From the first line of the listing, copy each line exactly until you have included the line with "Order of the"; leave out the pictures.

**Collected material**
-----
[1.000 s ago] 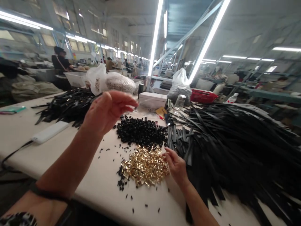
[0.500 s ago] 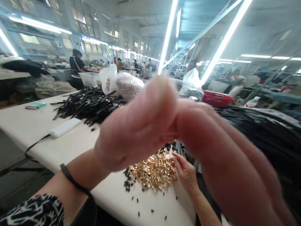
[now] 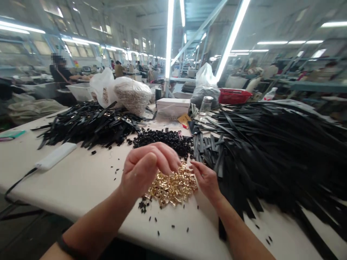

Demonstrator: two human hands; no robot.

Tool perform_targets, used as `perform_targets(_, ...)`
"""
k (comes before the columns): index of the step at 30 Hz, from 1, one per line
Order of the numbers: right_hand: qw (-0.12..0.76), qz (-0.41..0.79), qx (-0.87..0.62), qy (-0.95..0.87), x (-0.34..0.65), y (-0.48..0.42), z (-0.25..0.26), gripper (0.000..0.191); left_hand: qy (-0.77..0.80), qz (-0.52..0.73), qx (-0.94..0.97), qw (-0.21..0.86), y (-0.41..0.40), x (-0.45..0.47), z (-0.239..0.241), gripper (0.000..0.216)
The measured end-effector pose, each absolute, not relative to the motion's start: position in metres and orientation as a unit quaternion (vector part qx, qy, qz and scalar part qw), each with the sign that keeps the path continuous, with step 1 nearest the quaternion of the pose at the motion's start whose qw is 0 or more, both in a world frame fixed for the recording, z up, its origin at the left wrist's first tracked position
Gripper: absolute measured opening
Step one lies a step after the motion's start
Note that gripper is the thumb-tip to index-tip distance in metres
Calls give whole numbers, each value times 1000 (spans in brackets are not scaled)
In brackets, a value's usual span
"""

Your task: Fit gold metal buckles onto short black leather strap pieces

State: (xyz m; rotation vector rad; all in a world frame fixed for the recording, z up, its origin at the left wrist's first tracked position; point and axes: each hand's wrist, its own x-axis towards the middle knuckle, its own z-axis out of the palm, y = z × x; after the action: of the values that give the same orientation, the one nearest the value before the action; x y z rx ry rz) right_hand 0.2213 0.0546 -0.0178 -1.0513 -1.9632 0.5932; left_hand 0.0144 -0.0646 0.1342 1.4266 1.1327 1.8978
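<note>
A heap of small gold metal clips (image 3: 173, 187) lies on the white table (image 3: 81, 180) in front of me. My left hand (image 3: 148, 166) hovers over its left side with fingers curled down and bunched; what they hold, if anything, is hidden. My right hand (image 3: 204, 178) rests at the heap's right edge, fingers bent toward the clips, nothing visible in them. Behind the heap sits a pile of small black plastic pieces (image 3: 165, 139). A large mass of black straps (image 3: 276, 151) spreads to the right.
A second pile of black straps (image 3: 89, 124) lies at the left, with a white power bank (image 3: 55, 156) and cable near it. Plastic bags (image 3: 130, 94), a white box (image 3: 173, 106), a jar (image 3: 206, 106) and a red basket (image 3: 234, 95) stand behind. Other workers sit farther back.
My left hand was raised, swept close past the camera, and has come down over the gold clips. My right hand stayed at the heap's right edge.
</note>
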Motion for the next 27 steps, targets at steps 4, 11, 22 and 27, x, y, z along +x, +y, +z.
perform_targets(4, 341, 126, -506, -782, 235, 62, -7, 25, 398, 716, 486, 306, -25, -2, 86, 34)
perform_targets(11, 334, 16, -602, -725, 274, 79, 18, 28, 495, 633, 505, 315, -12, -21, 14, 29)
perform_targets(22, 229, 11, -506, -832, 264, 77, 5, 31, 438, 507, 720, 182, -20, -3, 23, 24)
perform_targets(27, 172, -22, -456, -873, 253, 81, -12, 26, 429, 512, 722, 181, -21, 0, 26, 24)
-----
**Response below**
[1.000 s ago] 
[0.500 s ago] 
[now] 

Demonstrator: two human hands; no robot.

Tool perform_targets, used as `perform_targets(_, ...)`
"""
k (comes before the columns): index of the step at 30 Hz, from 1, one per line
Order of the numbers: right_hand: qw (-0.12..0.76), qz (-0.41..0.79), qx (-0.87..0.62), qy (-0.95..0.87), x (-0.34..0.65), y (-0.48..0.42), z (-0.25..0.26), gripper (0.000..0.191); left_hand: qy (-0.77..0.80), qz (-0.52..0.73), qx (-0.94..0.97), qw (-0.21..0.86), y (-0.41..0.40), x (-0.45..0.47), z (-0.239..0.241), gripper (0.000..0.216)

Here the exercise is finished.